The comparison of several multivariate means is comparing multivariate means from different populations. Comparing, here, means whether there is a statistically signficant difference between the effects of the two populations or if they are negligible due to random variation. A lot of these techniques use the same logic of confidence regions and confidence intervals to compare between two or means. Like the univariate case, for two population means, it is better to use a t-test for p-values and for more than 2 population means, to use Analysis of Variance (ANOVA). Although, it sounds like ANOVA tests just variance, it actually compares variances across the means of different groups. This chapter goes through different experimental designs for comparing different amounts of population means, starting from simple paired comparisons to multivariate means from more than 2 population means consisting of two or more factors (not to be confused with factor analysis).

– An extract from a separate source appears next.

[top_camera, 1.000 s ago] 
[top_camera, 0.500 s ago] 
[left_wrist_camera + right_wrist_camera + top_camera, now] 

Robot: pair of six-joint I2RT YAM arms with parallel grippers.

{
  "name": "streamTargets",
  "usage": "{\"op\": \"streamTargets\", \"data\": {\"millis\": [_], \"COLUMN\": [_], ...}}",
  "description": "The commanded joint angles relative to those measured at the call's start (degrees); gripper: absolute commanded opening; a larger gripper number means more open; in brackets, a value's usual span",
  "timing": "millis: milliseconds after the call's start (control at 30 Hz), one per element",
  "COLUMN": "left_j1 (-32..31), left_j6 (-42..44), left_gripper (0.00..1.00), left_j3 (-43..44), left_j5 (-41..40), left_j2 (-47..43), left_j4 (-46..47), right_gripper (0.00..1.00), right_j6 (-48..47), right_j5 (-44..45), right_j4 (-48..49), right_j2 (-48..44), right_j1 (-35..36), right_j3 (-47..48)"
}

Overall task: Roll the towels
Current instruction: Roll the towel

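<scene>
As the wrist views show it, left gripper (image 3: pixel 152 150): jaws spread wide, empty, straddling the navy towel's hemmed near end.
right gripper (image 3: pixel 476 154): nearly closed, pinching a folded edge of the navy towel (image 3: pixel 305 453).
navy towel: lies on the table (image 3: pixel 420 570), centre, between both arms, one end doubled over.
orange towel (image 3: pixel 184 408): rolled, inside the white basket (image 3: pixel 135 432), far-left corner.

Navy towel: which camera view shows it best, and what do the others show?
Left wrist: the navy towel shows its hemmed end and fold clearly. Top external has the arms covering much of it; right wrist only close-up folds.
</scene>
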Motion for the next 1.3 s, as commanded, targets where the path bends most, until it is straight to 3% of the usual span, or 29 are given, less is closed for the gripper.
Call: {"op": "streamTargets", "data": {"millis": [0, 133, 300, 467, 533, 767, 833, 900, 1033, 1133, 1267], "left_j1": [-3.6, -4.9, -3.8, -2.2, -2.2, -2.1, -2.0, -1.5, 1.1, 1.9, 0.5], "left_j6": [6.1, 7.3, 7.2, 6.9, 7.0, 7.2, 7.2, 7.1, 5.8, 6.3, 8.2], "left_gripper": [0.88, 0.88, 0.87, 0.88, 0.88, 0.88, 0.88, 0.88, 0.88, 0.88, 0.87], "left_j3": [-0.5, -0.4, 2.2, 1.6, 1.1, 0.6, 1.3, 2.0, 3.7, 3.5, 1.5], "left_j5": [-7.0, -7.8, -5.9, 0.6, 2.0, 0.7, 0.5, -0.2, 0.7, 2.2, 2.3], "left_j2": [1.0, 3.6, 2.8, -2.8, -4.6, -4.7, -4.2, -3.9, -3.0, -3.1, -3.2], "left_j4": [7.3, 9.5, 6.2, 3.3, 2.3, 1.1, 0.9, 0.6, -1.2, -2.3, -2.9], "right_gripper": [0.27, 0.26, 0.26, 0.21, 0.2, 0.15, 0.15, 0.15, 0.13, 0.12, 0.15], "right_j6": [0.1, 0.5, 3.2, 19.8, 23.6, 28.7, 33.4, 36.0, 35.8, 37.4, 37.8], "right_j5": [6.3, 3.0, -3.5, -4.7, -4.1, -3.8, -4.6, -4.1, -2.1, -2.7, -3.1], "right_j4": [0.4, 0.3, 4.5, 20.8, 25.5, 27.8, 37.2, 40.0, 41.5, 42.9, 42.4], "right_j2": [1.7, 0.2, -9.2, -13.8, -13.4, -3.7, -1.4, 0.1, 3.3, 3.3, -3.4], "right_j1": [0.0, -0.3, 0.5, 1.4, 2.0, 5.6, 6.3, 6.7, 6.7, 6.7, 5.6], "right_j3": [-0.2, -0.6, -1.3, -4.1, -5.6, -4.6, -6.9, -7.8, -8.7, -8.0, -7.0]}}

Paired Comparisons and a Repeated Measures Design

Paired comparisons can be expressed as two treatments such as before or after a treatment (rather than as two populations). Hence, $X_{1j1}$ is variable 1 under treatment 1 and $X_{2jp}$ is variable p under treatment 2. Treatments just signify a change in experimental environment. To compare these two sample means, we calculate the differences and use the $T^2$-statistic to test if it is greater than some F-distribution to reject the null hypothesis $H_0: \delta = 0$ (the differences are 0). Using the differences for each $\delta_i$ (the differences between each treatment for the same variable), we can also calculate confidence regions, simultaneous confidence intervals, and Bonferonni simultaneous confidence intervals.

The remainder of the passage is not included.